Riley Lake and Rube Lake of Lake City, gave us our first stage coach line from Medicine Lodge and "Keno" was the best driver that ever held "ribbons" over six mules. He drove a rockaway stage, now extinct.
-- Excerpt from Early Days In Coldwater, by C.M. Cade, The Western Star, March 17, 1922.
"Chas. B. Armstrong, better known throughout Colorado and Kansas as "Keno," is a man about forty years of age, of medium height and rather thick set. He has been holding the lines on four and six-horse teams for nearly a third of a century. For several years, when a boy and young man, he was in the employ of the Kansas Stage Company, having most of the time from 1872 to 1888, driven in southern Kansas and the Indian Territory. For a long time he has held the ribbons on some of the best stage teams in the Rocky Mountains. At the World's Fair, in 1893, for six months he drove one of the great Columbian coaches in Chicago. During his career as a stager, in the '70's, he made a daily run of forty miles in four hours. In 1877 he made a drive of twenty-six miles in two hours and fourteen minutes, with one four-horse team, stopping to change mail and watering the animals twice on the road. For one year, ending September 7, 1884, he drove a distance of seventy-eight miles six times a week, making a total of 24,414 miles. On the 3d of July, 1886, he drove a six-horse coach with fourteen passengers sixteen miles in one hour and twelve minutes. The longest drive he ever made in his long service in the stage business was in September, 1886, when, without sleep, he covered a distance of 610 miles in 119 hours. When I last rode with "Keno" on the box of a six-horse stage-coach out of Cripple Creek, just before Christmas, 1894, he told me he had then driven, all together, a distance of over 325,000 miles--an average yearly drive of more than 13,500 miles; or, during the entire period, enough to make over a dozen trips around the world. "Keno" drove on the Cripple Creek stages almost from the settlement of the camp, and in the early '90's his name was familiar though-out the district. If you speak of him as Armstrong, not one person in a hundred would know who is meant. A more genial, warm-hearted driver never sat upon a stage box."

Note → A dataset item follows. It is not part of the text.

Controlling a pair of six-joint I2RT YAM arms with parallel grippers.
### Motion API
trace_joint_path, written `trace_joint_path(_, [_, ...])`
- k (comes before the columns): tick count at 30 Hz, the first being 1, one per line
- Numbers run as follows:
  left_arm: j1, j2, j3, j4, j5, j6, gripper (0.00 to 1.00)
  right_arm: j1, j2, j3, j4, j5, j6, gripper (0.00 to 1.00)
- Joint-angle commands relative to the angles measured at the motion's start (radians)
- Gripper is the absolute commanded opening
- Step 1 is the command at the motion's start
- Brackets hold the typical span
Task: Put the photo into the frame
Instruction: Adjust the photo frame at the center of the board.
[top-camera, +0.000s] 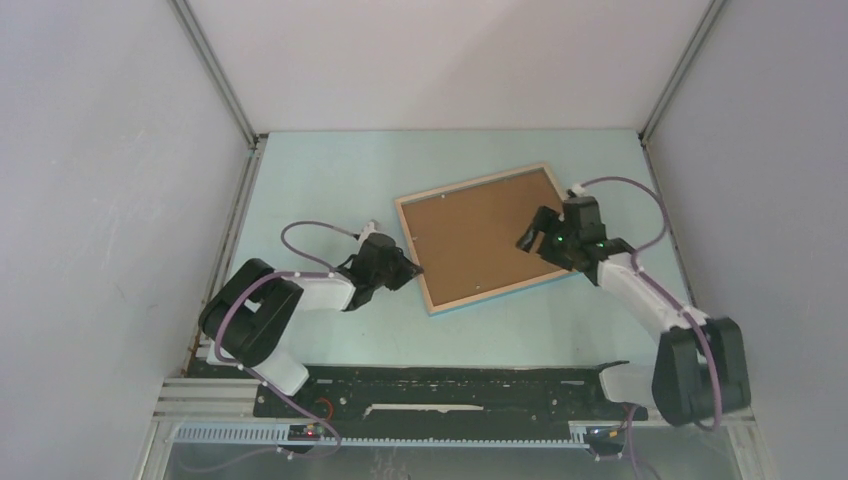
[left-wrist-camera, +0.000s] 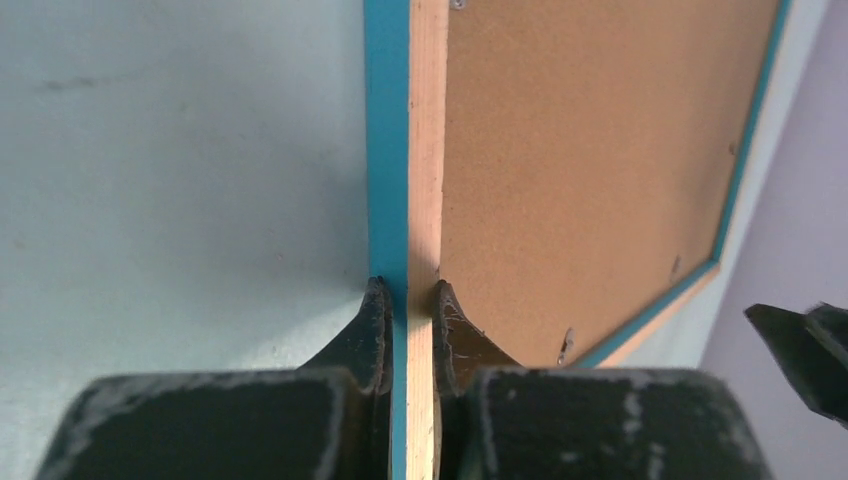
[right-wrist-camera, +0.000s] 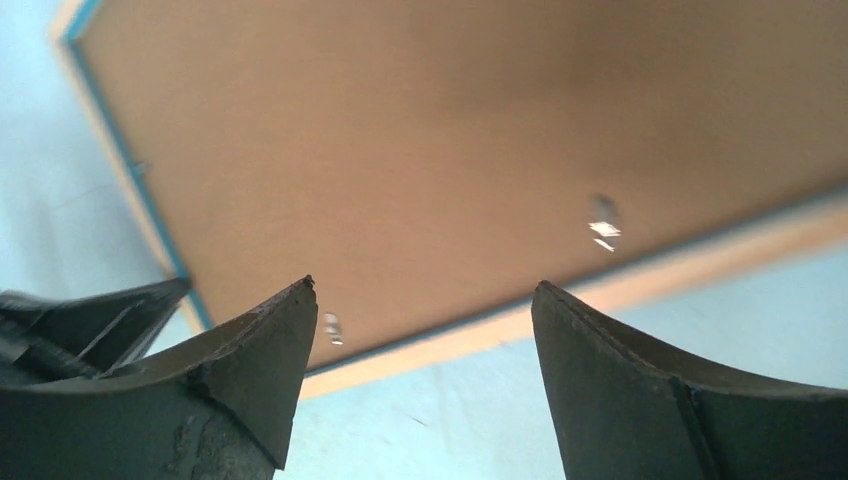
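Pale blue-green tabletop (top-camera: 320, 180), white-walled booth (top-camera: 450, 60): frame (top-camera: 470, 183) lying back-up, gripped at one edge.
Frame sits centre-right of the top view, skewed, light-wood back up, blue face downward; brown backing board (top-camera: 480, 235) fills its opening, small metal tabs (right-wrist-camera: 603, 225) at its edges. Left gripper (top-camera: 408, 270) is clamped on the frame's left rail near the lower-left corner, one finger on each face of the wood. Right gripper (top-camera: 533, 232) hangs over the board's right part, jaws wide apart, nothing between them. Black mounting rail (top-camera: 450, 385) and purple cables (top-camera: 305, 224) occupy the lower picture.
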Motion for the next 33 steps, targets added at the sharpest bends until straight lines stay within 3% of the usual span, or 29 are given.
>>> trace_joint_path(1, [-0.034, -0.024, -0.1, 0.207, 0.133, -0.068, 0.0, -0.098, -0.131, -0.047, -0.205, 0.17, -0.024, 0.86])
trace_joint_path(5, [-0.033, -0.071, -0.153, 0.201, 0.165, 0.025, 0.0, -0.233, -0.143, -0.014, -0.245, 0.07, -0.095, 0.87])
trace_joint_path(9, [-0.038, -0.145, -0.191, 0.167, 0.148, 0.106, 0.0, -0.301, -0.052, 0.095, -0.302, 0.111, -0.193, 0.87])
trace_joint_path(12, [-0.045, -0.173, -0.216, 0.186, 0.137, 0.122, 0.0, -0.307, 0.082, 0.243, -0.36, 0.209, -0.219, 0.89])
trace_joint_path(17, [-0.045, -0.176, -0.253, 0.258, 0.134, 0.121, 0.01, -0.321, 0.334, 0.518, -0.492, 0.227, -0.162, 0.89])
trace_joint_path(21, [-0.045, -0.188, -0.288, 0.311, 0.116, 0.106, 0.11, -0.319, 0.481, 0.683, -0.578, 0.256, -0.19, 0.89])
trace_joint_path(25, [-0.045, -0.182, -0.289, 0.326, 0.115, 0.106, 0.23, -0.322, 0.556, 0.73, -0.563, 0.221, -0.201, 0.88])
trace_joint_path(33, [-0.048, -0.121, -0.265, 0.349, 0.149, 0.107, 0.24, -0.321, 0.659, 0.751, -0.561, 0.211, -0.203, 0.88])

-- Source: The Overland Stage to California
Also see:
Riley Lake, owner of the Riley Lake Stage Line.
Bill Horn, Barber County stagecoach driver.
Sectional Map of Comanche County, Kansas This map shows routes of the stagecoach lines in Comanche County, note the Lake Stagecoach route.
Donald R. "Cannonball" Green Founder of the Cannonball Stagecoach Line; father of Greensburg, Kansas.
"The first roads were simply mowed swaths from one location to another. In one instance a prairie fire burned off the grass and it was hard to find the road toward Kinsley. This road quickly became a "main-traveled" road. Some freighting was also done from Medicine Lodge. Stagecoach lines started and did a thriving business. One of the first was the Coldwater-Kinsley line, owned by Doak and Clinton. Soon Col. D.R. Green had his famous "Cannonball" stage line in operation between Kingman and Coldwater, giving daily service. The Coldwater - Nescatunga - Sun City - Medicine Lodge line started with Riley Lake as principal owner and R.A. Callaway as driver most of the time. Pat Gallagher also had a line between Coldwater and Sun City. Later the "Western Stage Line" started between Coldwater and Ashland, stopping at Protection and Red Bluff. The following year, a stage line ran out of Coldwater to Avilla and Comanche City." -- Excerpt from Coldwater Centennial Notebook, by Evelyn Reed.